Zunächst spreche ich bei den allermeisten Patienten ein im wahrsten Sinne des Wortes gewichtiges Problem an. Der Durchschnitt meiner Gonarthrose-Patientinnen ist zwischen 1,55 und 1,69 m groß und wiegt zwischen 85 und 110 kg. Das entspricht einem BMI von 35 und mehr. Ich mahne die Notwendigkeit einer Gewichtsreduktion an, denn bereits 5–10 kg weniger führen zu Beschwerdeminderung am Arthroseknie, und zwar unabhängig vom Ausmaß des Arthroseschadens, so Gudbergsen et al. 2012 [10].

Diehl et al. [11] weisen zusätzlich darauf hin, dass bei einem BMI von 35 die Wahrscheinlichkeit für eine Knie-TEP 18-mal höher ist als in einer normalgewichtigen Population. Und jedes Kilo Körpergewicht bedeute biomechanisch eine Mehrbelastung des Knies von etwa 3 kg.

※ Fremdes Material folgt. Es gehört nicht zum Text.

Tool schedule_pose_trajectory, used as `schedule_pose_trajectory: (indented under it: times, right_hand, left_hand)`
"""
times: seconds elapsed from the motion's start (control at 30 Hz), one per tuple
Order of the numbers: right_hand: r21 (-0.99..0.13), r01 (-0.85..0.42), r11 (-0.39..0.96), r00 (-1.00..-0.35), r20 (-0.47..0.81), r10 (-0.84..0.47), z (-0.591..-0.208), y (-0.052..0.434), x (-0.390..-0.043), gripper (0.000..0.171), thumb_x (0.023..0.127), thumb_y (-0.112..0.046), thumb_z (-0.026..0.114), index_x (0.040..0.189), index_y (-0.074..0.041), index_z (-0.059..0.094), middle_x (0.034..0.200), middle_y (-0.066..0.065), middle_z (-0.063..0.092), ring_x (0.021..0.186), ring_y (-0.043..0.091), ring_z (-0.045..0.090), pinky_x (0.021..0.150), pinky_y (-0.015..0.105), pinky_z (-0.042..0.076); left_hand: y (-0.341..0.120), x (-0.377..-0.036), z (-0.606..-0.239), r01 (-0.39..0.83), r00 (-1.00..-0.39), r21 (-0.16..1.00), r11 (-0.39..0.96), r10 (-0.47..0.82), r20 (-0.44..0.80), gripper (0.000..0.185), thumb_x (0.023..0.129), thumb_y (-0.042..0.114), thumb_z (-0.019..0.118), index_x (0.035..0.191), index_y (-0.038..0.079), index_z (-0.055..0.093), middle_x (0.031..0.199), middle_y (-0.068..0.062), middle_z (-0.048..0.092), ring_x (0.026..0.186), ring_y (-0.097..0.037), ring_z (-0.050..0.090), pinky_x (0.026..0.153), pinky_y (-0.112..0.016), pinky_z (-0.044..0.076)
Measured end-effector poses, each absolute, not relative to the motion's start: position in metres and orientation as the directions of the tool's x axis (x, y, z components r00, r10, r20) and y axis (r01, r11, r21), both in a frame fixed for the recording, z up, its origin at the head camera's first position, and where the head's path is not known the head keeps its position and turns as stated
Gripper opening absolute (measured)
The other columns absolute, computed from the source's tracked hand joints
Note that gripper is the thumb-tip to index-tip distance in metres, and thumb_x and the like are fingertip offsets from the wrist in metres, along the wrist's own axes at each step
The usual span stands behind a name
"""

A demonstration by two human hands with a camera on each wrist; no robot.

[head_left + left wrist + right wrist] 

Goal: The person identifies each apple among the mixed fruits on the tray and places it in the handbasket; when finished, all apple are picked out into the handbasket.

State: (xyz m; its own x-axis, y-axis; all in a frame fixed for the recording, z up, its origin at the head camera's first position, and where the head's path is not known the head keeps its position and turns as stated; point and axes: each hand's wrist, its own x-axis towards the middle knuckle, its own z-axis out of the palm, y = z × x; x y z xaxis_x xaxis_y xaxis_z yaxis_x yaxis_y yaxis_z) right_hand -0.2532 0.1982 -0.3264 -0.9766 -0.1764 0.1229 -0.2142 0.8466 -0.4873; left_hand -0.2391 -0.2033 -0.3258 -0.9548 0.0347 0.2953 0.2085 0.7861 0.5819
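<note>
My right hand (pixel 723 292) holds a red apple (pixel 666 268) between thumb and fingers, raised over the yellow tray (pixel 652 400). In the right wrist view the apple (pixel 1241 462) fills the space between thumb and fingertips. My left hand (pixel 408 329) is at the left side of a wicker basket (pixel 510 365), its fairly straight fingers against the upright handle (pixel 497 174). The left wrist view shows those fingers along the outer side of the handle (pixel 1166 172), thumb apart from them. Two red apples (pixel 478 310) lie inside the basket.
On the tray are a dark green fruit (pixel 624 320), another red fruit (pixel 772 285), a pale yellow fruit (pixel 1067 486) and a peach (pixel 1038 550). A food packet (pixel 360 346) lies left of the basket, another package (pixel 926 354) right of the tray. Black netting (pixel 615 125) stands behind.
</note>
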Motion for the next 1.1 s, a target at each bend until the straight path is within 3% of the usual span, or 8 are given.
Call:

Mein Fazit: Gewichtsabnahme belastet nicht mein Budget und der Nutzen ist evidenzbasiert.

Nahrungsergänzungsmittel

Immer wieder fragen Patienten nach Nahrungsergänzungsmitteln, im Deutschen Ärzteblatt 2008 [12] wurde z.B. die Wirkung der oralen Chondroitinzuführung verneint. Diehl et al. formulieren es diplomatischer, dass eine geringe Schmerzreduktion bei geringem Arthrosegrad möglich sei. Zumindest seien keine gravierenden Nebenwirkungen bekannt.

Mein Fazit: Belastet nicht mein Budget, ist nicht evidenzbasiert.

Schuhaußenranderhöhung

Möglicherweise kann eine Schuhaußenranderhöhung eine Entlastung des medialen Kompartiments bewirken, die AAOS-Leitlinie [13] spricht sich jedoch klar dagegen aus.

Mein Fazit: Nicht evidenzbasiert, liegt im Ermessen des Arztes.

Krankengymnastik

Auch wenn Diehl et al. [11] postulieren, positive Effekte der Krankengymnastik auf Schmerzreduktion und eine Verbesserung der Gelenkfunktion seien in einer Reihe von Studien demonstriert worden: Ich verordne keine Regress-bedrohte KG bei Gonarthrosepatienten, sondern empfehle im Einklang mit der AAOS-Leitlinie [12] Selbstübungen zur Verbesserung der Beweglichkeit und der Kraft.

Mein Fazit: Die Verordnung von Physiotherapie ist extrem regressbedroht und ihr Nutzen nicht evidenzbasiert.

Topische NSAR

Besser in mein von Regress-Befürchtungen bestimmtes „Kein Aufwand“-Konzept passt da die Cochrane-Analyse von Derry et al. aus 2012 [14], wonach die lokale Diclofenac-Anwendung bei Kniegelenkarthrose gleich wirksam ist wie die orale NSAR-Verabreichung.

Mein Fazit daher: Belastet nicht mein Budget und ist evidenzbasiert.

Orale Medikation

Bei der Tablettenverordnung wird im aktuellen Review des British Medical Journals [15] an erster Stelle das rezeptfreie Paracetamol empfohlen, bis zu 4 g/d, ebenso wie von Diehl et al. [11], der auf die Komplikationsmöglichkeit einer schweren Leberfunktionsstörung hinweist.

Mein Fazit: Belastet nicht mein Budget und ist evidenzbasiert.

Besondere Vorsicht ist geboten bei der Verschreibung von sog. nichsteroidalen Antirheumatika. Nach Bennell et al. [15] gilt dies insbesondere bei einer Ulcusanamnese. Dann sollte auf einen Cox-2-Hemmer oder Naproxen ausgewichen werden, jeweils mit Protonenpumpen-Inhibitor.